→ DATA SEGMENT
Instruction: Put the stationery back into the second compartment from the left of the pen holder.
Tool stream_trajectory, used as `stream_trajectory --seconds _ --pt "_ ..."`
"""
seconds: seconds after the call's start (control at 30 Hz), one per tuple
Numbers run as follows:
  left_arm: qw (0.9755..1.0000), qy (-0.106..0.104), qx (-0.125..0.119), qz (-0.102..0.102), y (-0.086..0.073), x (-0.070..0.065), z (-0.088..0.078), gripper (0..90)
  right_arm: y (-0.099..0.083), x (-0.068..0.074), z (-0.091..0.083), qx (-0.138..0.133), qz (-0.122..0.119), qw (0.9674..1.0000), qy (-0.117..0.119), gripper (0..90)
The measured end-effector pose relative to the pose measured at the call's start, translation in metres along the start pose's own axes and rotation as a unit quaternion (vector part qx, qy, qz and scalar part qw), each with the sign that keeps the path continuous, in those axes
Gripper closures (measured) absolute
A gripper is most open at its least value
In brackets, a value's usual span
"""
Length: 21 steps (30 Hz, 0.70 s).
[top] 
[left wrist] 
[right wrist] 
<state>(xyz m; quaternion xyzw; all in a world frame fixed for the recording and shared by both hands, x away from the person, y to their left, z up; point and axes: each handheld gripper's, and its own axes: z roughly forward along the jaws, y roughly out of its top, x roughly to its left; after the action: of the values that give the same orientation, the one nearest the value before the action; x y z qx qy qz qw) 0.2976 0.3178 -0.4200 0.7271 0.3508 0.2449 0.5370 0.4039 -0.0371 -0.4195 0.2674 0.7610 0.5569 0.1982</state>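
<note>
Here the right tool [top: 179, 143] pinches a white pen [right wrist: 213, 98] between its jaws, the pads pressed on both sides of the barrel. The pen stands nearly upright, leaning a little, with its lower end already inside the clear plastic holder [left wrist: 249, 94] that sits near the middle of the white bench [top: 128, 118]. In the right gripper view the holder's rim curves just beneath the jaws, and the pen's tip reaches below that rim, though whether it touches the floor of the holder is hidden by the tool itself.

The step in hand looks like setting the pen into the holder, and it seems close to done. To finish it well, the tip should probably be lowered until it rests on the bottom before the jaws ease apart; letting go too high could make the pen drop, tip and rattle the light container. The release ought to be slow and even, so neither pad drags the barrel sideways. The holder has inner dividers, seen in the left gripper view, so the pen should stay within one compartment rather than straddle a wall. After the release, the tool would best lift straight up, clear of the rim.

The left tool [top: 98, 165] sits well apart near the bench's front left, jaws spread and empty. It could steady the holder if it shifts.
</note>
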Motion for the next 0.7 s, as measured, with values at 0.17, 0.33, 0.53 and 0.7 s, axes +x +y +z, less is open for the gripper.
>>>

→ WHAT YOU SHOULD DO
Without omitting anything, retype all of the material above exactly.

→ EXPECTED ANSWER
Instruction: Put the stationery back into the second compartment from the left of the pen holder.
Tool stream_trajectory, used as `stream_trajectory --seconds _ --pt "_ ..."`
"""
seconds: seconds after the call's start (control at 30 Hz), one per tuple
Numbers run as follows:
  left_arm: qw (0.9755..1.0000), qy (-0.106..0.104), qx (-0.125..0.119), qz (-0.102..0.102), y (-0.086..0.073), x (-0.070..0.065), z (-0.088..0.078), gripper (0..90)
  right_arm: y (-0.099..0.083), x (-0.068..0.074), z (-0.091..0.083), qx (-0.138..0.133), qz (-0.122..0.119), qw (0.9674..1.0000), qy (-0.117..0.119), gripper (0..90)
The measured end-effector pose relative to the pose measured at the call's start, translation in metres along the start pose's own axes and rotation as a unit quaternion (vector part qx, qy, qz and scalar part qw), each with the sign that keeps the path continuous, in those axes
Gripper closures (measured) absolute
A gripper is most open at its least value
In brackets, a value's usual span
"""
Length: 21 steps (30 Hz, 0.70 s).
[top] 
[left wrist] 
[right wrist] 
<state>(xyz m; quaternion xyzw; all in a world frame fixed for the recording and shared by both hands, x away from the person, y to their left, z up; point and axes: each handheld gripper's, and its own axes: z roughly forward along the jaws, y roughly out of its top, x roughly to its left; after the action: of the values that give the same orientation, the one nearest the value before the action; x y z qx qy qz qw) 0.2976 0.3178 -0.4200 0.7271 0.3508 0.2449 0.5370 0.4039 -0.0371 -0.4195 0.2674 0.7610 0.5569 0.1982</state>
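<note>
Here the right tool [top: 179, 143] pinches a white pen [right wrist: 213, 98] between its jaws, the pads pressed on both sides of the barrel. The pen stands nearly upright, leaning a little, with its lower end already inside the clear plastic holder [left wrist: 249, 94] that sits near the middle of the white bench [top: 128, 118]. In the right gripper view the holder's rim curves just beneath the jaws, and the pen's tip reaches below that rim, though whether it touches the floor of the holder is hidden by the tool itself.

The step in hand looks like setting the pen into the holder, and it seems close to done. To finish it well, the tip should probably be lowered until it rests on the bottom before the jaws ease apart; letting go too high could make the pen drop, tip and rattle the light container. The release ought to be slow and even, so neither pad drags the barrel sideways. The holder has inner dividers, seen in the left gripper view, so the pen should stay within one compartment rather than straddle a wall. After the release, the tool would best lift straight up, clear of the rim.

The left tool [top: 98, 165] sits well apart near the bench's front left, jaws spread and empty. It could steady the holder if it shifts.
</note>
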Motion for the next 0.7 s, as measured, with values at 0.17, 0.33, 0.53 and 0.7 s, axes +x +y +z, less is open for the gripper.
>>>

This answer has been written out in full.